Yemen, uzun yıllardır iç savaşın pençesinde kıvranıyor. Bu çatışmaların etkisiyle milyonlarca insan, yiyecek, su, barınma ve temel sağlık hizmetlerine erişim konusunda büyük zorluklar yaşıyor. Ancak en çok etkilenenler genellikle savunmasız gruplar; özellikle çocuklar. Birçok çocuk, ailesinin geçimine katkı sağlamak için tehlikeli ve zorlu bir iş olan şoförlüğü seçmek zorunda kalıyor. Bu durum, savaşın yol açtığı sosyal ve ekonomik travmanın bir yansımasıdır ve Yemen'in çocuklarının hayatlarını nasıl etkilediğini gözler önüne seriyor.
Yemen’de savaşın patlak vermesiyle birlikte, eğitim hakkı da dahil olmak üzere birçok hak ihlal edilmeye başlandı. Okuldan uzak kalan çocuklar, sokaklarda çalışarak ailelerine maddi destek sağlamak zorunda kalıyor. Çocuk şoförler, genellikle yaşıtlarının oyun oynadığı, eğitim aldığı dönemlerde, kısıtlı imkanlarla araç kullanma becerilerini geliştirmeye çalışıyor. 12-14 yaşlarındaki bu çocuklar, bazen büyüklerini taklit ederek bazen de kendi çabalarıyla araç kullanmayı öğreniyor. Ancak bu, yalnızca bir geçim kaynağı değil; aynı zamanda onların güvenliğini tehdit eden birçok durumu da içeriyor. Kazalar, kaçırılmalar ve çeşitli tehlikelerle karşı karşıya kalan çocuklar için bu durum oldukça riskli.
Ali, 13 yaşında bir çocuk şoför. Savaş patlak verdiğinde ailesinin durumu giderek zorlaştı. Artık okula gidemediğini ve sokakların sert yüzeyinde hayatta kalma mücadelesi verdiğini anlatıyor. Ali’nin amacı, her gün birkaç saat çalışarak ailesine katkıda bulunmak, en azından sofralarına ekmek götürebilmek. Sadece bir araç kullanmakla kalmıyor, aynı zamanda bir yetişkinin sorumluluklarını da üstlenmek zorunda kalıyor. Ali gibi birçok çocuk, bu zorlu koşullar altında hayatta kalmak adına olağanüstü bir azim sergiliyor. Ancak bu mücadele, çocukluklarını çalarken, psiko-sosyal açıdan da ciddi travmalar yaşamalarına yol açıyor.

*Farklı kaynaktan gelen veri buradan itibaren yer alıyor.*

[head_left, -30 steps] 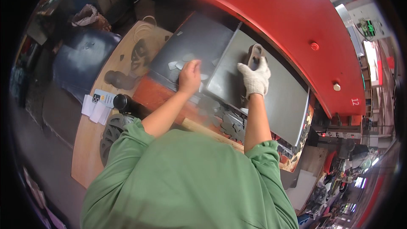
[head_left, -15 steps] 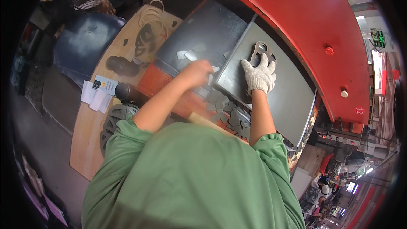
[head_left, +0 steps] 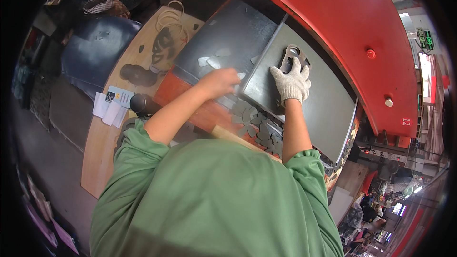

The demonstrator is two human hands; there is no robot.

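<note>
My bare left hand point(head_left: 219, 84) has its fingers curled in, over the edge between the dark slab point(head_left: 233, 33) and a raised grey board point(head_left: 326, 104). Whatever those fingers hold, if anything, is hidden. Small grey cut pieces point(head_left: 214, 62) lie close by on the slab. On the grey board rests my right hand point(head_left: 291, 85), in a white knit glove, its fingers spread. Its fingertips touch a flat metal frame with cut-out openings point(head_left: 288, 56), apparently a cutting die; the hand covers the near end of it.
Loose grey pieces point(head_left: 254, 123) are heaped below the board. A red machine beam point(head_left: 342, 38) with knobs curves along the far right side. On the wooden table point(head_left: 97, 162) at left are a phone point(head_left: 120, 96), white papers, a dark cylinder point(head_left: 139, 103) and a coiled cord point(head_left: 169, 18).
My left hand stays at nearly the same spot and looks less blurred. The right hand remains on the metal frame. The whole view has shifted slightly.
</note>
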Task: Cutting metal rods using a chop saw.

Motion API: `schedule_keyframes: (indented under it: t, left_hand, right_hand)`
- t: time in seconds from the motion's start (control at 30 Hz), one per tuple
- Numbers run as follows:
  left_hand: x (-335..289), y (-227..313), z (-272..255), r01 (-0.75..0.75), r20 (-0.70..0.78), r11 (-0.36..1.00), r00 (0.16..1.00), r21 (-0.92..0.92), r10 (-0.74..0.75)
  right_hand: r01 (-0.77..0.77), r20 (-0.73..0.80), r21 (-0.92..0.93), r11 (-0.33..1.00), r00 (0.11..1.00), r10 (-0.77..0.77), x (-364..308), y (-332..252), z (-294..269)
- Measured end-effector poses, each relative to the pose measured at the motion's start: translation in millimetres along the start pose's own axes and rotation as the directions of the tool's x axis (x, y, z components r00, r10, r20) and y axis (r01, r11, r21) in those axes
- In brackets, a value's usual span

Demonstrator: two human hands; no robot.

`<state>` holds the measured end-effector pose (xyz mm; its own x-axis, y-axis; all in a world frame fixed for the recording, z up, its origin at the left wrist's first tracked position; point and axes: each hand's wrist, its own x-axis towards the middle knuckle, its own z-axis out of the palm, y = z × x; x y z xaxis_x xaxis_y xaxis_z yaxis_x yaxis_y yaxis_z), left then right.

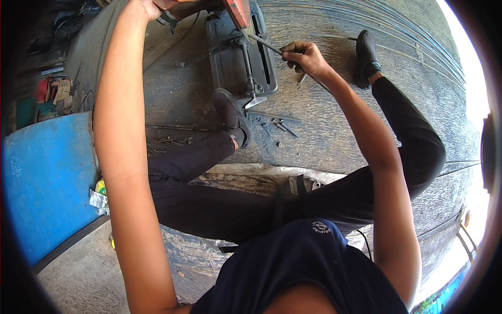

Ülke içindeki çatışmalar ve yıkım, çocukların psikolojik durumlarını da etkiliyor. Çoğu çocuk, korku, kaygı ve belirsizlikle büyümek zorunda kalıyor. Eğitim haklarından yoksun bırakılan bu çocukların, sağlıklı bir gelecek hayal etmeleri git gide zorlaşıyor. Normal çocukluk dönemlerini yaşayamayan Ali ve onun gibi çocuklar, sosyo-ekonomik yapıların çökmesi nedeniyle çaresiz bir mücadele sergiliyor.
Yemen’deki iç savaş, sadece fiziksel bir mücadele değil; aynı zamanda her yaştan insanın ruhsal sağlığını etkileyen derin bir çatışma. Uzmanlar, savaşın getirdiği travmaların çocukların ruh sağlığı üzerinde kalıcı izler bırakabileceğini belirtiyor. Ne yazık ki, bu durum, sadece savaşın sona ermesiyle de düzelmeyecek. Çocukların yaşadığı bu travmaların, uzun vadede toplumsal yapıyı nasıl etkileyeceği büyük bir merak konusu.
Sonuç olarak, Yemen’in çocuk şoförleri sadece birer araç sürücüsü değil; aynı zamanda bulundukları zor koşullar altında hayat mücadelesi veren genç bireylerdir. Savaşın getirdiği yıkım, onları hayatta kalmaya zorlayarak, çocukluklarını geride bırakmalarına neden oluyor. Bu durum, dünya genelinde savaşların nasıl etkiler yarattığının acı bir örneği olarak karşımıza çıkıyor. Ali’nin ve onun gibi birçok çocuğun yaşadığı zorluklar, iç savaş kurbanı olan bu masum bireylerin sesini duyurmak için bir çağrıyı temsil ediyor: Savaşın sona ermesi ve çocukların umut dolu bir geleceğe sahip olmaları için bir şeyler yapılmalı.